[Exercise instructions]
Transcribe the data exactly. Pictures stay out.

**********

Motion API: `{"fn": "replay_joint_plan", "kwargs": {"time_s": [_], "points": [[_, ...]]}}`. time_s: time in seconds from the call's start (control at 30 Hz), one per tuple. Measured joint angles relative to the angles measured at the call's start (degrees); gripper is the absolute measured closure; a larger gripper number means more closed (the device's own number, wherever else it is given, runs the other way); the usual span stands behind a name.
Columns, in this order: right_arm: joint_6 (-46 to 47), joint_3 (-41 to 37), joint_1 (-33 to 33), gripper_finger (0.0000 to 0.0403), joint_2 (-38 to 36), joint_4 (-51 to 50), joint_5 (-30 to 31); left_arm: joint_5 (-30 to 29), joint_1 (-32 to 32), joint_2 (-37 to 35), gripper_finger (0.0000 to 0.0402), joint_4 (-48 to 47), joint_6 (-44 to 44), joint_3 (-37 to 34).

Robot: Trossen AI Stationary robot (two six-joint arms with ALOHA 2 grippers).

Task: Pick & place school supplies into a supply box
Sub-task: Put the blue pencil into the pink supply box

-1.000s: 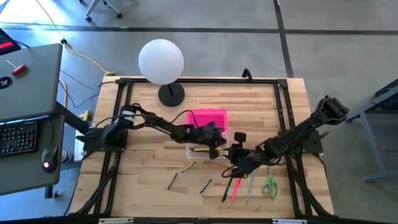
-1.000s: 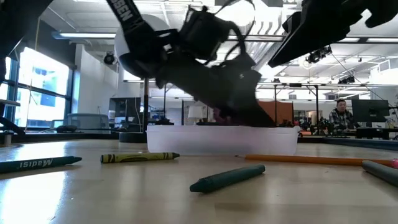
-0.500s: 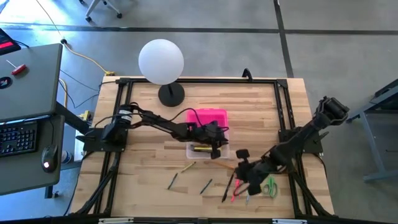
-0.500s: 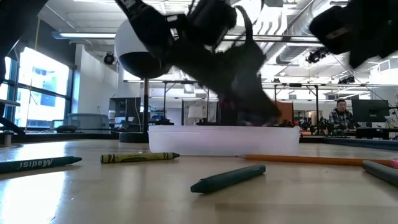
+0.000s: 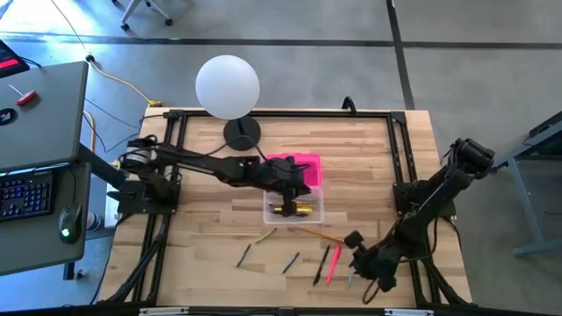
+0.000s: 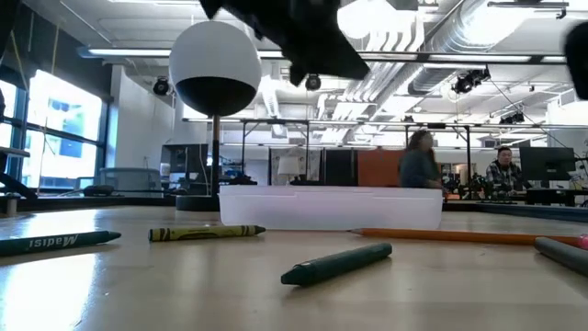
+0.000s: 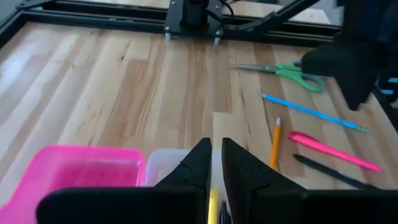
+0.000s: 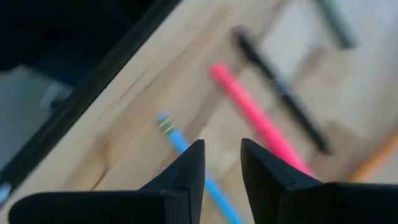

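Observation:
The clear supply box stands mid-table with yellow pieces lying in it; it also shows in the low view. Its pink lid lies against the box's far side. My left gripper hovers above the box and lid, its fingers a narrow gap apart and empty. My right gripper hovers low over the near right of the table, open and empty, above a blue pencil and a pink pen. Green-handled scissors lie flat near it.
Loose on the wood lie a yellow crayon, a dark pencil, a green crayon, an orange pencil, a black pen and a pink pen. A white globe lamp stands at the far edge.
My left gripper has risen out of the supply box and drawn back a little toward the far edge, over the lid. My right gripper has moved from beside the box toward the table's near right corner, over the pens.

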Motion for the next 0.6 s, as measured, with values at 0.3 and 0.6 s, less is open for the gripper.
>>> {"fn": "replay_joint_plan", "kwargs": {"time_s": [0.3, 0.6], "points": [[-13.13, -12.95, -0.02, 0.032, 0.05, 25.44, -4.27, -0.05, -3.71, -6.19, 0.0341, -7.01, 0.0, -0.1], [-23.79, -17.64, -5.8, 0.0321, -0.01, 28.72, -14.8, -0.18, -7.92, -8.75, 0.0339, -6.93, 1.58, -0.04]]}}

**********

[Finished task]
Motion API: `{"fn": "replay_joint_plan", "kwargs": {"time_s": [_], "points": [[_, ...]]}}`. time_s: time in seconds from the call's start (control at 30 Hz), one per tuple. Measured joint angles relative to the angles measured at the call's start (degrees); gripper is the absolute measured closure; a larger gripper number means more closed (the device's own number, wherever else it is given, runs the other way); the usual span stands behind a name.
Columns, in this order: right_arm: joint_6 (-46 to 47), joint_3 (-41 to 37), joint_1 (-33 to 33), gripper_finger (0.0000 to 0.0403), joint_2 (-38 to 36), joint_4 (-51 to 50), joint_5 (-30 to 31); left_arm: joint_5 (-30 to 29), joint_1 (-32 to 32), joint_2 (-37 to 35), gripper_finger (0.0000 to 0.0402), joint_4 (-48 to 47), joint_6 (-44 to 44), joint_3 (-37 to 34).

Robot: Trossen AI Stationary robot (two six-joint arms with ALOHA 2 grippers).

Task: Pick & place school supplies into a supply box
Sub-task: Put the blue pencil into the pink supply box

-1.000s: 
-1.000s: 
-0.500s: 
-0.500s: 
+0.000s: 
+0.000s: 
+0.000s: 
+0.000s: 

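Observation:
The clear supply box stands mid-table with yellow pieces lying in it; it also shows in the low view. Its pink lid lies against the box's far side. My left gripper hovers above the box and lid, its fingers a narrow gap apart and empty. My right gripper hovers low over the near right of the table, open and empty, above a blue pencil and a pink pen. Green-handled scissors lie flat near it.
Loose on the wood lie a yellow crayon, a dark pencil, a green crayon, an orange pencil, a black pen and a pink pen. A white globe lamp stands at the far edge.
My left gripper has risen out of the supply box and drawn back a little toward the far edge, over the lid. My right gripper has moved from beside the box toward the table's near right corner, over the pens.
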
Motion for the next 0.6 s, as measured, with values at 0.3 and 0.6 s, less is open for the gripper.
>>> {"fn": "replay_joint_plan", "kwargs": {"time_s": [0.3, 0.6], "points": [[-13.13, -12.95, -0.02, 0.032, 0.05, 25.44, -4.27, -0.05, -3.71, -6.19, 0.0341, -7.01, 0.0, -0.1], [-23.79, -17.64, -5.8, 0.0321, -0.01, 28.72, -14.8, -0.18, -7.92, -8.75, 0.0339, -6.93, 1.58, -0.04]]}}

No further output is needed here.